TASK REQUIREMENTS
Using the data below, copy every line that contains the word "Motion".

SOURCE DATA
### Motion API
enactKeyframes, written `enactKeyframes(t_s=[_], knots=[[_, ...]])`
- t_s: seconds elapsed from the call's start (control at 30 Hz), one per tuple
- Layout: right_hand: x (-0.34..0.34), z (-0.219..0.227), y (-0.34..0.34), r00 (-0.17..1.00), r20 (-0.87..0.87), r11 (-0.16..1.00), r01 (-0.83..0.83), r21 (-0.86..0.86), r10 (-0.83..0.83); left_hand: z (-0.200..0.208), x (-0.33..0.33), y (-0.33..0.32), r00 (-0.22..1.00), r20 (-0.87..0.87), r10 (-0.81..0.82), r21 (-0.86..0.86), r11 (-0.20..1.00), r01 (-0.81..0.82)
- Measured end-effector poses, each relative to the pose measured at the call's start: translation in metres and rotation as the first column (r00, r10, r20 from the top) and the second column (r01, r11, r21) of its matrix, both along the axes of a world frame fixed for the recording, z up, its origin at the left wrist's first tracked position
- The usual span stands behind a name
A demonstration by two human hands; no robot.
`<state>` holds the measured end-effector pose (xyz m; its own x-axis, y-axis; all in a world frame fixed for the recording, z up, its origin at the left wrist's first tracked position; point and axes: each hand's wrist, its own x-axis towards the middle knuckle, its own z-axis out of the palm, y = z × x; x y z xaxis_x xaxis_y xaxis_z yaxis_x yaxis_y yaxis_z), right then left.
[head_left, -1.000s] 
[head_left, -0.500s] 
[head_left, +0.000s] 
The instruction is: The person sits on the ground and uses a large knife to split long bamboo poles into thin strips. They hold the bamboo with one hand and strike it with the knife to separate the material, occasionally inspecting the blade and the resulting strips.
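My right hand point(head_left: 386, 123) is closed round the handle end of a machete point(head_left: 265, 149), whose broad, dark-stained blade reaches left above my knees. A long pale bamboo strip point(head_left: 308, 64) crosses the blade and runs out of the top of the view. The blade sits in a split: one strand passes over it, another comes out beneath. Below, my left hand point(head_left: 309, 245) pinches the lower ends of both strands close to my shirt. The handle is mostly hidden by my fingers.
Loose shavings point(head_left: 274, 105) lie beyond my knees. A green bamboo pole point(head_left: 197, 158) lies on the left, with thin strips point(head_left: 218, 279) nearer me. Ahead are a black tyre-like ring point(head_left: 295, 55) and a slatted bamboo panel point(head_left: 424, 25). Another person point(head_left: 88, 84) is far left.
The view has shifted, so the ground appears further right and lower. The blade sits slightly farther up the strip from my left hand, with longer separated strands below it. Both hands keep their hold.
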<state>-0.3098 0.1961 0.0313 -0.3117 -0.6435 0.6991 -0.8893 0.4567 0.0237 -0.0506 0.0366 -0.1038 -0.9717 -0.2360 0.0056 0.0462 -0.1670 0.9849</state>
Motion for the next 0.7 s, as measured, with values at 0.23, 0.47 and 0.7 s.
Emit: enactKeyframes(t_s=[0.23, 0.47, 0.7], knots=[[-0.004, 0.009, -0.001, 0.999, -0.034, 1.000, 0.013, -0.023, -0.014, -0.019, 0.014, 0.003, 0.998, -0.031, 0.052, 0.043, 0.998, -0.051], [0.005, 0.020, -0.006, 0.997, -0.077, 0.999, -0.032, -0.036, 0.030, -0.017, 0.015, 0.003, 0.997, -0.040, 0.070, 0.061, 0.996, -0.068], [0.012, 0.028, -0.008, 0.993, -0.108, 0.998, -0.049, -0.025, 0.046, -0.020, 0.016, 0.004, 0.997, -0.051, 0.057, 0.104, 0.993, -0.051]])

FINAL ANSWER
### Motion API
Motion for the next 0.7 s, as measured, with values at 0.23, 0.47 and 0.7 s.

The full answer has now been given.